_Your objective_: Return exactly the span of lines in the following data that opens with the line containing "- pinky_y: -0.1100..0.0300" and closes with the line containing "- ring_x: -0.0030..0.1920". Include nothing else.

_Available records_:
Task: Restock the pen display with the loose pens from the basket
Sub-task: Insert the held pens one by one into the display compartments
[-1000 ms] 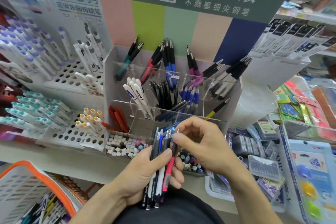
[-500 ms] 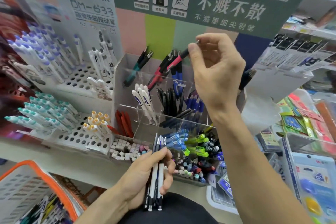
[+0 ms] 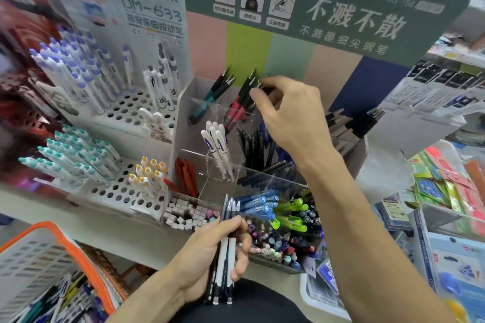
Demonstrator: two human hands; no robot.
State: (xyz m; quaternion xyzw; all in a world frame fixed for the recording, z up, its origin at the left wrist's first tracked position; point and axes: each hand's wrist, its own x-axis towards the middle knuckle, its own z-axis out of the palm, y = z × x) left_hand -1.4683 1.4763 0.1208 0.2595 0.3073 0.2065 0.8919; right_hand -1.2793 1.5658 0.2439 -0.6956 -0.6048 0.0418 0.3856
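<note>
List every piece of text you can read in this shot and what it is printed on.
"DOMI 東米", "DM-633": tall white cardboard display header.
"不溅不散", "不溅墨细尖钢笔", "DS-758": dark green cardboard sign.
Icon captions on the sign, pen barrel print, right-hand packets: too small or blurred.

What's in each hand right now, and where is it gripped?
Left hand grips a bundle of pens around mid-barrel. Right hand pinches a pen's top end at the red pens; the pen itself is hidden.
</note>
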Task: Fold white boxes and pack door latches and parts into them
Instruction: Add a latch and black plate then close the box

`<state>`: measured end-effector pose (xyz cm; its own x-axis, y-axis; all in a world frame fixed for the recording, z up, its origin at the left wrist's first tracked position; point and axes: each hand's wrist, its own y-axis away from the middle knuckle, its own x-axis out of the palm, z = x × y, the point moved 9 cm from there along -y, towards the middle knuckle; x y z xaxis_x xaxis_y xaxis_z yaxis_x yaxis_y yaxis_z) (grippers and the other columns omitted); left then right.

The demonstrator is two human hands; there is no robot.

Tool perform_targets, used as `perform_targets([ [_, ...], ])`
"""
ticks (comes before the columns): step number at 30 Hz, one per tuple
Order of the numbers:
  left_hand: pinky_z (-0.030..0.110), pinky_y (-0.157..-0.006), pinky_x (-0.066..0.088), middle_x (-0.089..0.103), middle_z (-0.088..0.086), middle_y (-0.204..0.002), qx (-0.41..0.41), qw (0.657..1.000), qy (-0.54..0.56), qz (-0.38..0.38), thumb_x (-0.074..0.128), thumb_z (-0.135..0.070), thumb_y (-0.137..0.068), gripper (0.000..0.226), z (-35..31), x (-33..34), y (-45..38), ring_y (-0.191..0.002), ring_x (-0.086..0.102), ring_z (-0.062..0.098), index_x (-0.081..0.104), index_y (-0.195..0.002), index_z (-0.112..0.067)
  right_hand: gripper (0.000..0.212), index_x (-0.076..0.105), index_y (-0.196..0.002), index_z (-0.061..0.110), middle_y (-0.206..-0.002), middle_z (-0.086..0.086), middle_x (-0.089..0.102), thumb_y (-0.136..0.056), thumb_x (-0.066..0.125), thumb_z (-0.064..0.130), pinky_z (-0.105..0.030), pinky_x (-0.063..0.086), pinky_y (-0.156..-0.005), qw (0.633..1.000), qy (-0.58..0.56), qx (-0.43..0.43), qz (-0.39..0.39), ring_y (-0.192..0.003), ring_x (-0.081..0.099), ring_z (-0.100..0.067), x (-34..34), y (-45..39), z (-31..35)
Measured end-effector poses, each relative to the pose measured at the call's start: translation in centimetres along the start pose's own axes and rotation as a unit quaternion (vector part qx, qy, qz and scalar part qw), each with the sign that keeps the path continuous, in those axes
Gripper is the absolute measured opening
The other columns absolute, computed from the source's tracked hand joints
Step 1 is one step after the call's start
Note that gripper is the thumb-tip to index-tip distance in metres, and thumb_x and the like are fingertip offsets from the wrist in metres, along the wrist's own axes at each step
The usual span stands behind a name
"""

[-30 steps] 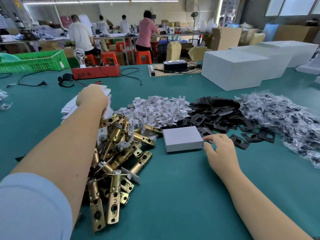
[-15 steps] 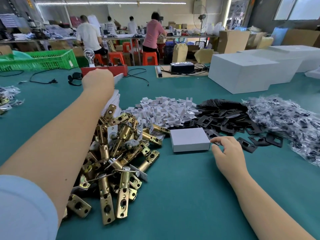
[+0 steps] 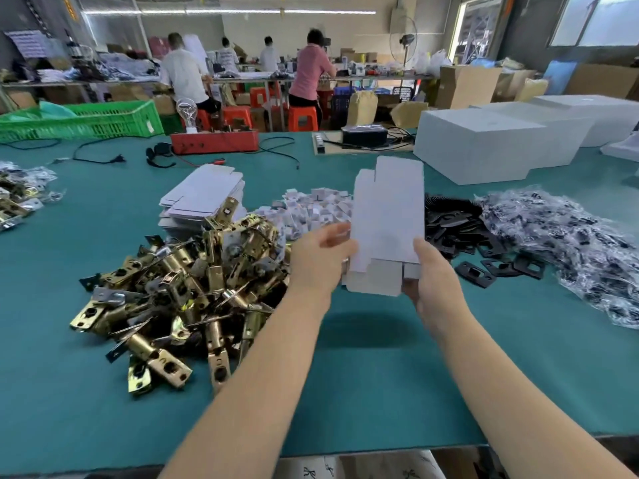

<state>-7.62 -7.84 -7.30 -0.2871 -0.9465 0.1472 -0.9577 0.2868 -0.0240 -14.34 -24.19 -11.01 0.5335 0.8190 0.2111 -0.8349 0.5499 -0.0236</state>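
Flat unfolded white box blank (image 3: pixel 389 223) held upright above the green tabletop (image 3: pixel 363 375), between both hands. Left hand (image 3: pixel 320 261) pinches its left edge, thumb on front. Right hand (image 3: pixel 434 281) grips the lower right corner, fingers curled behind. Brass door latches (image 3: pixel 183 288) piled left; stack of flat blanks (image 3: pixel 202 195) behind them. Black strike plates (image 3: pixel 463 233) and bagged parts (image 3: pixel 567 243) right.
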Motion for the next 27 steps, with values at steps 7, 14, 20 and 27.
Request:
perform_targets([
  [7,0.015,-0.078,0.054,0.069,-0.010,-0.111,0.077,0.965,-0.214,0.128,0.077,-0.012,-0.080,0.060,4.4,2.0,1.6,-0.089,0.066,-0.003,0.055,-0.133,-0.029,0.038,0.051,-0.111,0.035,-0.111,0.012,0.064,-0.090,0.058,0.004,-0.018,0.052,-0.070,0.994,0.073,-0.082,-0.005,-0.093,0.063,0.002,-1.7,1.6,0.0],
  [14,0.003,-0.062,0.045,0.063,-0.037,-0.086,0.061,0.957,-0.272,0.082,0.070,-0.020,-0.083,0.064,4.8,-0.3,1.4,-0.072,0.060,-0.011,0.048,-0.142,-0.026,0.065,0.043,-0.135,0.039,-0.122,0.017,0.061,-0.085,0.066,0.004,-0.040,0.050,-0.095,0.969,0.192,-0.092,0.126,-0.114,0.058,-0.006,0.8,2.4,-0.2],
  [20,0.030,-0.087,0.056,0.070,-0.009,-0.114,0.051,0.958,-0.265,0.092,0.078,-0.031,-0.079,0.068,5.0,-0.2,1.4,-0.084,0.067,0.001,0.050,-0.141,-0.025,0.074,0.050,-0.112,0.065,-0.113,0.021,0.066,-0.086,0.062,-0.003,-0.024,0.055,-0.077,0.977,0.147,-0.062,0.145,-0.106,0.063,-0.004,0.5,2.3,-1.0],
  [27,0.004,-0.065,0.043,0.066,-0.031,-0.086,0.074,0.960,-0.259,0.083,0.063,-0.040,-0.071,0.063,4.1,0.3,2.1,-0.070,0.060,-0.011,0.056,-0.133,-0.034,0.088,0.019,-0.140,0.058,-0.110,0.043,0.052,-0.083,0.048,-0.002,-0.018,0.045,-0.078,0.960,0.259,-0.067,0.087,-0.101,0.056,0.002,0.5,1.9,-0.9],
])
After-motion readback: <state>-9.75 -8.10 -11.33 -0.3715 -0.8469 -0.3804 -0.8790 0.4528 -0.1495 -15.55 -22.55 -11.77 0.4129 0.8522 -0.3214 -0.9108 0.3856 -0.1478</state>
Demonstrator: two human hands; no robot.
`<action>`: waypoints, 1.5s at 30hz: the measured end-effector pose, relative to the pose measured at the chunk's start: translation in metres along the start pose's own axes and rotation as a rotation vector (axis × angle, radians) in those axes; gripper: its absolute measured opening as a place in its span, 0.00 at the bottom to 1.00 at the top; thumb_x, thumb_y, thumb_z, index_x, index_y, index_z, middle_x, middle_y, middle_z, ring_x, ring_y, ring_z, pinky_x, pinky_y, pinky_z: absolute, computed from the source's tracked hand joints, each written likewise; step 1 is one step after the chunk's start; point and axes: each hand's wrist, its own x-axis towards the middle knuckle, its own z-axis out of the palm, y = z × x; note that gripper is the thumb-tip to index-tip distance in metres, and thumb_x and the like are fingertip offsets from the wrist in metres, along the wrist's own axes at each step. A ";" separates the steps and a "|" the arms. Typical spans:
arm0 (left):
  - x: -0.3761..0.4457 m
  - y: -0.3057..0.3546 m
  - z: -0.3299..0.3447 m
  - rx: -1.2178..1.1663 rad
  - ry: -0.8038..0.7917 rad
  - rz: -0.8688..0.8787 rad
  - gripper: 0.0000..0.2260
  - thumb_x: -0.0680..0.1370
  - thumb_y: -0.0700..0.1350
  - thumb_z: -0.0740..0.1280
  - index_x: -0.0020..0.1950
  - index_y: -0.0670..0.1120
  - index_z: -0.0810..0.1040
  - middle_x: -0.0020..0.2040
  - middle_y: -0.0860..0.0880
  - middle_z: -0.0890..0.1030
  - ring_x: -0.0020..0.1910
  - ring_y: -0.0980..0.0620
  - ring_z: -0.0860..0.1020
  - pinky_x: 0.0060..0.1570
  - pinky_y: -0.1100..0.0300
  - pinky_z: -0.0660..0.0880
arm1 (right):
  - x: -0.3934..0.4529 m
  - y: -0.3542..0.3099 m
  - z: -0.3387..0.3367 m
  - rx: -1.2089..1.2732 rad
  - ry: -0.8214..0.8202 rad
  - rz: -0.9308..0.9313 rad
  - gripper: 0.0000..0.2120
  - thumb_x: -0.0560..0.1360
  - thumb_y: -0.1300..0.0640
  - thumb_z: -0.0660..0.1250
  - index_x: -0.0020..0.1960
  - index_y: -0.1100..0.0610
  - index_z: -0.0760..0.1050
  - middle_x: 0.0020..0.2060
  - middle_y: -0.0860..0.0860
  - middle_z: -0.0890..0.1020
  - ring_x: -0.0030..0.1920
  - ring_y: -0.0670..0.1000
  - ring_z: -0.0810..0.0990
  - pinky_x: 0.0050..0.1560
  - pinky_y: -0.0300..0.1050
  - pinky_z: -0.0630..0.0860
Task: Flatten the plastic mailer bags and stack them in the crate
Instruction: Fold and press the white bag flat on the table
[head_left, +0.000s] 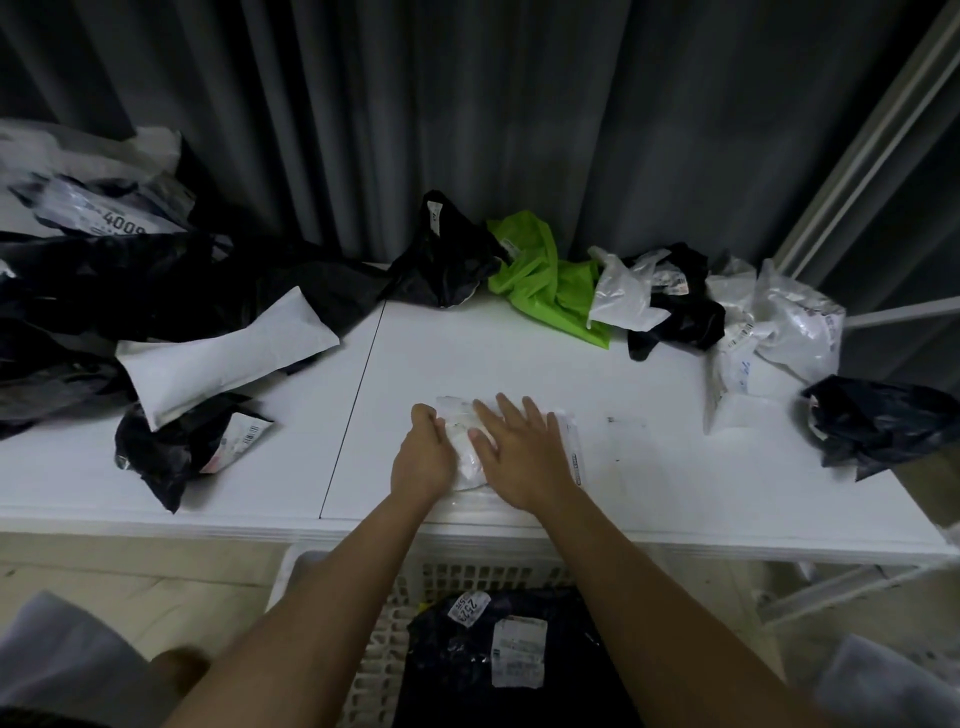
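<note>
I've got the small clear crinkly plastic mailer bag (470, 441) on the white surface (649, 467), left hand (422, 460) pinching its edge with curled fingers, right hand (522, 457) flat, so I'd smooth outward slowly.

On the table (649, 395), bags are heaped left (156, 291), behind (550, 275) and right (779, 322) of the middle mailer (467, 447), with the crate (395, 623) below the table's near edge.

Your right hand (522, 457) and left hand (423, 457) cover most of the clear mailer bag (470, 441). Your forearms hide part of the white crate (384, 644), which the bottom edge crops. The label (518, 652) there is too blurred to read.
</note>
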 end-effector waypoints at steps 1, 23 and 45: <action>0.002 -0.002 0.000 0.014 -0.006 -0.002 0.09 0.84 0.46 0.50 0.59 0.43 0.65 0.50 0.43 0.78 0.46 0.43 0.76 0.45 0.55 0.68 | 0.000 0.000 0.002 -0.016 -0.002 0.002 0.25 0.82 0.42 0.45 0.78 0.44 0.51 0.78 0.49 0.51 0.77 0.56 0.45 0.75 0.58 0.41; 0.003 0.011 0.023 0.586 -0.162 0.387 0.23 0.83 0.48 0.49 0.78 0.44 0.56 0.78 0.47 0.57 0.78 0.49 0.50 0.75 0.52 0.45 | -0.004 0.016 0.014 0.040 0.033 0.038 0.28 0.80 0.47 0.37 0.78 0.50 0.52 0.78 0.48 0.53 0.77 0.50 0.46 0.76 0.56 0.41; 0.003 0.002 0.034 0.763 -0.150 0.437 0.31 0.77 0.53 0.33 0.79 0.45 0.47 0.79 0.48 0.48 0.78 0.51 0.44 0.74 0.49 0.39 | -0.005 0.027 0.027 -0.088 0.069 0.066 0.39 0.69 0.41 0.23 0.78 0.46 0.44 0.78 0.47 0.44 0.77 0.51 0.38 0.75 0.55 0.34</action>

_Result_:
  - pinky_y: -0.1100..0.0300
  - pinky_z: -0.0660..0.0880
arm1 (right):
  - x: -0.3934..0.4529 m
  - y: -0.3542..0.3099 m
  - z: -0.3387..0.3367 m
  - rx: -1.2089..1.2732 rad
  - ry: -0.8214..0.8202 rad
  - rz: -0.9308..0.9313 rad
  - gripper: 0.0000..0.2120
  - thumb_x: -0.0560..0.1360
  - thumb_y: -0.1300..0.0640
  - thumb_z: -0.0660..0.1250
  - index_x: -0.0020..0.1960
  - index_y: -0.1100..0.0610
  - index_z: -0.0760..0.1050
  - middle_x: 0.0020..0.2060
  - middle_y: -0.0860..0.0860
  - middle_z: -0.0890..0.1020
  - ring_x: -0.0030..0.1920

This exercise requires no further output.